Only one man refused to sign because, “they (the Board of Supervisors) are just going to do what they want to anyway, so it really doesn’t matter what we say.”

“The supervisors, as represented by Mr. Wheeler, are supposed to represent us, but aren’t taking our opinions into account. The comment period may be over, but we need to do something,” Brown continued. “I don’t see any reason why we should lie down and let them roll over us.”

She added that the Madera Oversight Coalition is strongly opposed to the Austin quarry, and has created an eight page informational booklet, showing a brief summary report on the quarry’s impact to water alone.

Another attendee stood at his seat, patiently waiting to be recognized by Wheeler.

“We need to know from you what your decision is before you cast the vote. You owe it to us.”

“I can’t do that,” Wheeler answered.

Remaining standing, the attendee said, “Why don’t you ask, by a showing of hands, who is for and who is against the quarry?”

Wheeler did so. The result was no hands raised in support of the quarry, while a majority of the 80 or so attendees, raised their hands in opposition.

“I’m not important and don’t hold a position of authority. I’m just a person who loves living here, and one of the nice things is the peace and quiet,” Brown continued. “If there’s a lot more traffic and more delays because of road widening outside of Fresno, it will affect tourism ... and that noise ... we will hear the blasting up here from that quarry. My aunt lived near a quarry when I was growing up, and there were afternoons when I heard one explosion after another.”

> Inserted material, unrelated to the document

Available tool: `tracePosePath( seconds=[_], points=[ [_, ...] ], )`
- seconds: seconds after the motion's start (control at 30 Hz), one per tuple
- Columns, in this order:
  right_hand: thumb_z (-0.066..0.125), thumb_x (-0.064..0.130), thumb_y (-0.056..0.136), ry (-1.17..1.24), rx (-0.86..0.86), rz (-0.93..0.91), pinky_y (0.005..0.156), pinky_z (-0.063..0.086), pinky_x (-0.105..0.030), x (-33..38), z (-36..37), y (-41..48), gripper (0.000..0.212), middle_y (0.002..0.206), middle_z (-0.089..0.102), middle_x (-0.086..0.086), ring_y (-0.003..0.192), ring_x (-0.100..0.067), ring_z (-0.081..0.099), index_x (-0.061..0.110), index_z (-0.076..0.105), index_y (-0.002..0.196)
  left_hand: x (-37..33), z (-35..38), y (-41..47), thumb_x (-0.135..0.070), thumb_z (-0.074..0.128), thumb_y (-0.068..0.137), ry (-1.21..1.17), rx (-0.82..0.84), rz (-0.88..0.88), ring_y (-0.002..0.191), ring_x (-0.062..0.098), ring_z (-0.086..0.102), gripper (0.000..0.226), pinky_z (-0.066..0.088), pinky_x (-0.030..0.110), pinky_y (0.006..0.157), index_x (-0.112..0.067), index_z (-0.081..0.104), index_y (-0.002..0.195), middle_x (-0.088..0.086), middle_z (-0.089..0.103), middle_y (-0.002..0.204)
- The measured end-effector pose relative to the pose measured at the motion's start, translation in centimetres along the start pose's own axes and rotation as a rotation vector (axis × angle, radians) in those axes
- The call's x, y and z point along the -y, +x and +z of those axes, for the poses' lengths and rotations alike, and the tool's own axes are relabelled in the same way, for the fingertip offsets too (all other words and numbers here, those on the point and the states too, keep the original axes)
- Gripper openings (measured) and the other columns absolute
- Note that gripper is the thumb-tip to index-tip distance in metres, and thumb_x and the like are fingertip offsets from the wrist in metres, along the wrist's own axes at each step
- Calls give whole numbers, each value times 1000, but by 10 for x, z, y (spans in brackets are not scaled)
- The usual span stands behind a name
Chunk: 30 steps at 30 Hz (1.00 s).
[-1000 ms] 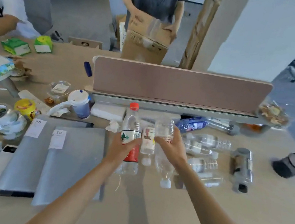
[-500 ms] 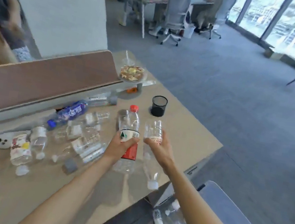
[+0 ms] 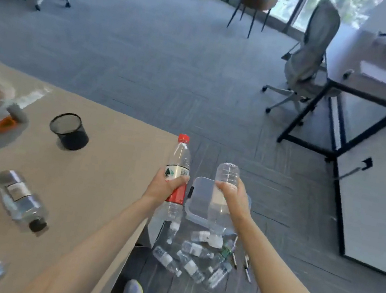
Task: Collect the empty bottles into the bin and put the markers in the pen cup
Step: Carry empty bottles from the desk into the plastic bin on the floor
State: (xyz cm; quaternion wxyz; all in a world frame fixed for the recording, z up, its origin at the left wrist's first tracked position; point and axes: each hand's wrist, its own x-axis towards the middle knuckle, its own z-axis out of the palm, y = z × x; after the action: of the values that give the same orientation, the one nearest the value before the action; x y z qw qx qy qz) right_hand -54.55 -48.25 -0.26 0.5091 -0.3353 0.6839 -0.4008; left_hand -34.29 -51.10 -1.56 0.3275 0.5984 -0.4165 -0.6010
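**Both bottles carried off the table, now over the bin**

Since half a second ago: view has swung right, both hands and their bottles are past the table [image 3: 94, 181] edge and hang above the clear plastic bin [image 3: 199, 198] on the floor. Pen cup [image 3: 69, 131] now sits far left on the table instead of just behind the bottles.

Left hand [image 3: 163, 187] is wrapped around the label band of the red-capped bottle [image 3: 178, 169], upright, cap on. Right hand [image 3: 232, 196] is closed round the middle of the clear bottle [image 3: 223, 197], inverted, white cap pointing down at the bin.

Handling, my read: both look empty, so very light. Thin PET walls give under squeeze and are slick; mid-body grip on the label is the right spot, firm enough to hold but not enough to crush. Not fragile, so a drop from here should be fine. Risk is bounce: the bin already holds a loose heap of bottles [image 3: 193, 261], and a light bottle may roll out.

Another bottle [image 3: 21, 202] lies on its side on the table. An orange marker [image 3: 2, 125] lies left of the pen cup, not yet in it.
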Motion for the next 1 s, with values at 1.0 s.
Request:
tracePosePath(
  seconds=[1.0],
  points=[
    [65,65,70,431,-432,736,104,41,-61,-280,-86,349,116,159,24,-7,138,-41,35,26,-3,156,205,163,269,-47,74,78,376,-5,-350,95,23,66,57,58,39,80,-25,45,122,5,64,105]
  ],
)
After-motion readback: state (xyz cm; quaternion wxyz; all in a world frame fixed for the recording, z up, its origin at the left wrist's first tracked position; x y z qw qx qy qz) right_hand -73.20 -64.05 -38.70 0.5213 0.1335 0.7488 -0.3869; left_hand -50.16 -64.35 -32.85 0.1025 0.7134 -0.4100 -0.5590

Details: (anti-quarry); (pro-quarry)

Other town hall topics included:

• Retired CDF captain and Firewise coordinator, Roger Maybee, emphasized the importance of homeowners and property owners taking responsibility for preventative clearance.

“To a fire, your home is nothing but fuel. Embers can fly for miles, and land on wood piles, on roofs, on pine needles in gutters, on anything combustible. The way to protect your home is to remove combustibles.”

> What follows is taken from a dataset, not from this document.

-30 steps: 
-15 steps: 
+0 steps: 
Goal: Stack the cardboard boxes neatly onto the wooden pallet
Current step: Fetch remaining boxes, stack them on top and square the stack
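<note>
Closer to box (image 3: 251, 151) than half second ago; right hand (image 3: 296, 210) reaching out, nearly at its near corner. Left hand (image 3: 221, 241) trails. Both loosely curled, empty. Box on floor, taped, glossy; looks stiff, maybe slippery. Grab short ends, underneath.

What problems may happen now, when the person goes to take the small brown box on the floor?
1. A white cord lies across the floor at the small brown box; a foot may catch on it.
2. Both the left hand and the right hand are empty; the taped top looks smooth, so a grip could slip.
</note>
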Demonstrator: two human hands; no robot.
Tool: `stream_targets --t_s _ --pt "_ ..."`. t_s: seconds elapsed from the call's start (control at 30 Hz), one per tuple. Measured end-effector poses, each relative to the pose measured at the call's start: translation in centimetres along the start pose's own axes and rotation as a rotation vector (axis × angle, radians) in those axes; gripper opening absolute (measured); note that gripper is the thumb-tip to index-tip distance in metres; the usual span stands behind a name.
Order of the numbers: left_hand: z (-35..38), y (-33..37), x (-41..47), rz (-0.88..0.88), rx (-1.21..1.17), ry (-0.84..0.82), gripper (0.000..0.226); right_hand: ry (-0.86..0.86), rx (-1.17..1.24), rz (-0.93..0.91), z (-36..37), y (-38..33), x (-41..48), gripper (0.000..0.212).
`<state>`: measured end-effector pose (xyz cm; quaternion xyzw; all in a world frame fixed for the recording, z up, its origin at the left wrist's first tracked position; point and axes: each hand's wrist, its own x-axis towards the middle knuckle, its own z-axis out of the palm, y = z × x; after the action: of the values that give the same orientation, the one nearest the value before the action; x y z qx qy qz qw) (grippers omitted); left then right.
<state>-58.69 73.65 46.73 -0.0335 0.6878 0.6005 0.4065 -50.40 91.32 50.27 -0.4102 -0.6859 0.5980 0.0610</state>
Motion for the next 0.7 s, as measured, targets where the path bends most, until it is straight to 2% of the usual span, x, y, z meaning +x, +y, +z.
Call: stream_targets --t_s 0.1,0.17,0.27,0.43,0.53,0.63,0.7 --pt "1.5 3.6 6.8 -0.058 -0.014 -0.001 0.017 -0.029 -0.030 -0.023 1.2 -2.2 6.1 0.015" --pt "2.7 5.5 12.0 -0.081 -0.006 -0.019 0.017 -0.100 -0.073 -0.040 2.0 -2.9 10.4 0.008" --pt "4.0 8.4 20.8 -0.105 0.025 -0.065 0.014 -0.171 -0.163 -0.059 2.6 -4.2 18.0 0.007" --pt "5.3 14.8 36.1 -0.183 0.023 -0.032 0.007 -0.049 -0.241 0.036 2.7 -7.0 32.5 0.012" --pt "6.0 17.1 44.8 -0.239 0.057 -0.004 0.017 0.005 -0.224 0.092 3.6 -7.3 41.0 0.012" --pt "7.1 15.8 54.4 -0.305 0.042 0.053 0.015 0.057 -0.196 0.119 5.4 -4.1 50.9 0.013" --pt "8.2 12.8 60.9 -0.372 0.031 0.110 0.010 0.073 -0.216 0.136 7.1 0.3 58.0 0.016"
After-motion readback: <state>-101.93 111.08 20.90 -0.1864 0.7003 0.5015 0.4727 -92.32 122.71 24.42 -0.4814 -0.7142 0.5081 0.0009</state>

Maybee made the offer of coming out to homes to assess for fire hazards.


• Cal Fire warned, because of the warm temperatures and even less rainfall to date than last year at this time, the potential is high for a worse fire season than what Mountain Area residents experienced in 2014.

“This year is drier than last year,” Cal Fire Battalion Chief Chris Christopherson, said. “If you watch the roadsides, the grass is already starting to turn yellow. There are dead cedars, dead pines, and dead oaks - all fuel for fire.

“We got very lucky last year that no one died in a fire. We got lucky in Yosemite Lakes Park two years ago. With another drought year, our luck is going to run out eventually. Experts are predicting that the California summer is going to last 75 days longer than normal, and for the first time in our history, Cal Fire has been staffed all year long. We need to be alarmed.”

He reminded attendees to sign up for MC Alert ( or 559-675-7770) and for those who clear their property, while neighbors don’t, Christopherson advised calling the area fire station to have someone come out for a spot check.

• Recycling

Ashley Smith, recycling manager for Emadco, explained letters are being sent to the mountain areas now mandated for garbage pick-up; Emadco will also provide a recyclying container to existing and new customers for cardboard, shredded paper, plastic containers - items that don’t need to add to the landfills.


The next Town Hall meeting will be held 6 p.m., Thursday, March 19, in the Raymond-Knowles Elementary School cafeteria.